(Bloomberg Businessweek) — You know you have a marketing problem when you find yourself arguing that the competitor’s product is “simply too perfect looking.” Or when you fall back on warning people that if they buy the competitor’s product they may not be able to resell it—when reselling it was never their intention anyway.
That’s the diamond business for you. It gets harder every year for diamond merchants to fetch a good price for their product because the competition is insane. First there’s mounting production of natural diamonds. And now synthetic diamonds have gotten so good that for average customers they’re indistinguishable from the kind that come out of the ground.
On top of all that, some customers are turned off by the violence endemic in parts of diamond mining, featured in Leonardo DiCaprio’s film Blood Diamond. What’s a strategist to do? For De Beers, the diamond-mining unit of Anglo American Plc, conflict diamonds may be the smallest of its problem.
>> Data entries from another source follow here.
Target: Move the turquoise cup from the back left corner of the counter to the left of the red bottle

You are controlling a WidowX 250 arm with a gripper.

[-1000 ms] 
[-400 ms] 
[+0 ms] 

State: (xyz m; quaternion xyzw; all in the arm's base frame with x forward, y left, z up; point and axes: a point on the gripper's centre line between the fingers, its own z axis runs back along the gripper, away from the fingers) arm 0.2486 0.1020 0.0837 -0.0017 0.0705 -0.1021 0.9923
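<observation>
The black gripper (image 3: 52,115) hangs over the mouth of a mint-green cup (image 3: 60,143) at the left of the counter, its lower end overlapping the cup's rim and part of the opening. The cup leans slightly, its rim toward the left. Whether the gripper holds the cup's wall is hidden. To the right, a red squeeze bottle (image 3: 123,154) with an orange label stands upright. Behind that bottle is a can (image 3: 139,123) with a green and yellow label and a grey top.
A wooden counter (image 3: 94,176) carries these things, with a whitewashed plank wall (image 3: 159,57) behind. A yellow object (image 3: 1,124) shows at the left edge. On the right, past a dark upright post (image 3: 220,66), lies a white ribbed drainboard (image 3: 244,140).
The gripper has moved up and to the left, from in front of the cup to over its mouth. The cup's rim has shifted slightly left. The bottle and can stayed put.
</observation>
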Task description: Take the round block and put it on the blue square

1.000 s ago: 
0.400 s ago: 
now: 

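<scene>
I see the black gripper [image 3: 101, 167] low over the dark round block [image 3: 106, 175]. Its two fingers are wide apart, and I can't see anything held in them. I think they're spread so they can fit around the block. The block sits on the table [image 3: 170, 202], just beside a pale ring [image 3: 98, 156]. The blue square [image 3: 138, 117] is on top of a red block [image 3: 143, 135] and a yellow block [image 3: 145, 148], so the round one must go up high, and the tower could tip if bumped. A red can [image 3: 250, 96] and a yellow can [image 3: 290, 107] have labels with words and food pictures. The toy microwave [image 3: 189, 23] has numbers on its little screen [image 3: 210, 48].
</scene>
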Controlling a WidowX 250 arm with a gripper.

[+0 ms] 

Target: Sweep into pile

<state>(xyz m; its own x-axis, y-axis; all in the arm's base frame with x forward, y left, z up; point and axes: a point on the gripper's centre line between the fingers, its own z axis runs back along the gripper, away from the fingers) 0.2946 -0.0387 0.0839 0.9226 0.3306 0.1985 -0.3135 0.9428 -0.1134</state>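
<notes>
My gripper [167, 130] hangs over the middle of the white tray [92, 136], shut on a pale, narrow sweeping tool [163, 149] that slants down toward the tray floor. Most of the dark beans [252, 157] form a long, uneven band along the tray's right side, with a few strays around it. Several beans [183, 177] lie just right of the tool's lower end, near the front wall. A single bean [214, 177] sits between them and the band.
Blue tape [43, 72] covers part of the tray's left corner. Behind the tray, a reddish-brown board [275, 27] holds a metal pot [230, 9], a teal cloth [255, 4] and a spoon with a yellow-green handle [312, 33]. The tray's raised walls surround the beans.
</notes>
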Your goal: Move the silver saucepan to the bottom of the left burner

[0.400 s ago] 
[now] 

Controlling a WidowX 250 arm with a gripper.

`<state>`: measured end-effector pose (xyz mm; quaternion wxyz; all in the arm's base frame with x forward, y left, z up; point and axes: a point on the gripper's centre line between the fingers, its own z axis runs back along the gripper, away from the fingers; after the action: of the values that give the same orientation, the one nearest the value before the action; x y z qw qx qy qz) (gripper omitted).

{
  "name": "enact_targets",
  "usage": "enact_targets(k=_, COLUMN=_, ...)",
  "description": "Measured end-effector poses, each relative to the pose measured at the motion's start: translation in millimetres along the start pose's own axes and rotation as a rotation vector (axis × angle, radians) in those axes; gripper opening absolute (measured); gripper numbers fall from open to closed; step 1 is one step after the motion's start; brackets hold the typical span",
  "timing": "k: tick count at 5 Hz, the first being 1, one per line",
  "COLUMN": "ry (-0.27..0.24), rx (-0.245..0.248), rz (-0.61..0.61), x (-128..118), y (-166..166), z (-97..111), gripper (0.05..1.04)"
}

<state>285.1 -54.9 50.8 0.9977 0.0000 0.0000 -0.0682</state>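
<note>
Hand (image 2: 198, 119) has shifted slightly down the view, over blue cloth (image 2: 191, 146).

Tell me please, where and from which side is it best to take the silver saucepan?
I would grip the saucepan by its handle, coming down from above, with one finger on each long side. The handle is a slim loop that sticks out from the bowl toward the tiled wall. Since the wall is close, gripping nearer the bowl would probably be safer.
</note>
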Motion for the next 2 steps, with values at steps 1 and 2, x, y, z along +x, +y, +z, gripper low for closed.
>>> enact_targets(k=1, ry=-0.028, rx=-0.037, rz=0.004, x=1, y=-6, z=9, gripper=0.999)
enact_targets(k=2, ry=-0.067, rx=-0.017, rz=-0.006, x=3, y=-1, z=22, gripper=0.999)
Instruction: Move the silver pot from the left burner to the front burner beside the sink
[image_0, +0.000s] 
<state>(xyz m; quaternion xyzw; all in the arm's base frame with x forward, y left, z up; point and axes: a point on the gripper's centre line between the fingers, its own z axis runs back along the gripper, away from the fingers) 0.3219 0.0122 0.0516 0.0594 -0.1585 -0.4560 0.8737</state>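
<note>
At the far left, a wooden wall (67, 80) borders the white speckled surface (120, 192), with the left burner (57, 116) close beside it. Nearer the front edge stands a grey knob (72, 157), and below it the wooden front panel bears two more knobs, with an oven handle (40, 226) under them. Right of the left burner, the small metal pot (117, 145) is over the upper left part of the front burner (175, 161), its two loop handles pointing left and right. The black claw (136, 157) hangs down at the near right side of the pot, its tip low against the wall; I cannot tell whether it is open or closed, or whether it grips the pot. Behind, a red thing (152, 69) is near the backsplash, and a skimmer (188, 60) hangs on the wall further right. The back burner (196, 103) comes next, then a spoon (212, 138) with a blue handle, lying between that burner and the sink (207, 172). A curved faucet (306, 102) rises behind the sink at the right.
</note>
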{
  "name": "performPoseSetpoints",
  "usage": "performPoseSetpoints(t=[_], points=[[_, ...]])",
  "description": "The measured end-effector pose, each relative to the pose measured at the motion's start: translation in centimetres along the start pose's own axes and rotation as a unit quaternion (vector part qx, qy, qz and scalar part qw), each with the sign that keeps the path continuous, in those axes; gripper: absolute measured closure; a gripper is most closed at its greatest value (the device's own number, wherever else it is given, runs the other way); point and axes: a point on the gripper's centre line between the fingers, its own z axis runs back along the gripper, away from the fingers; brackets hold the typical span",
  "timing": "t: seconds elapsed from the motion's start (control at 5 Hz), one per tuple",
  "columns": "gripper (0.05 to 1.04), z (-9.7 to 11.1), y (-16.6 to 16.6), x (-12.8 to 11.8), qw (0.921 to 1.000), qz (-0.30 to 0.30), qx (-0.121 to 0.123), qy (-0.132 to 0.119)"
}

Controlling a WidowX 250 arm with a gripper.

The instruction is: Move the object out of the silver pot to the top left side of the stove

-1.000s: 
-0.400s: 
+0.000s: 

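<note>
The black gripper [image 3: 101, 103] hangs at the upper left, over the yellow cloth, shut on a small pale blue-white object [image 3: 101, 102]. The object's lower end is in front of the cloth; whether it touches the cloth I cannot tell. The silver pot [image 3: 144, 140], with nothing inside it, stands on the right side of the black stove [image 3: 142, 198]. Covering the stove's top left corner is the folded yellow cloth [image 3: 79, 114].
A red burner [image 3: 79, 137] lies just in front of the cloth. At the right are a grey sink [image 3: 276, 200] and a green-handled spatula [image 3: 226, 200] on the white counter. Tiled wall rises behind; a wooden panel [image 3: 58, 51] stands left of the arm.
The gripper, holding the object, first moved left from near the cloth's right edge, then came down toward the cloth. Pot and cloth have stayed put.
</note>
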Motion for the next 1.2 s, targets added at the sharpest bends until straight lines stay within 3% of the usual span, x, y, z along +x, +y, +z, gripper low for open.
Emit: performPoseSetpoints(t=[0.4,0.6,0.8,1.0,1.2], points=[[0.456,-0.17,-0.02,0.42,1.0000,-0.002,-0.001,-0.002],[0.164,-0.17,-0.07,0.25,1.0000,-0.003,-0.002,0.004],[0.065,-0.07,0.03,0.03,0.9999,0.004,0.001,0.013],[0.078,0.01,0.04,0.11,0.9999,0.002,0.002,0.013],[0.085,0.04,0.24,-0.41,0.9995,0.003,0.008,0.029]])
Last year it announced a pilot program in Sierra Leone to track ethically sourced diamonds from their source, reassuring customers that they’re not inadvertently financing violent conflict.
Oversupply is a harder nut to crack. In July my Bloomberg colleague Thomas Biesheuvel wrote, “High-end jewelry sales are stagnating as other luxury offerings, like shoes, handbags and resort vacations, crowd the field.” In October he reported that “demand for rough diamonds is continuing to plunge as polishers and traders refuse to buy stones when they can’t make a profit.”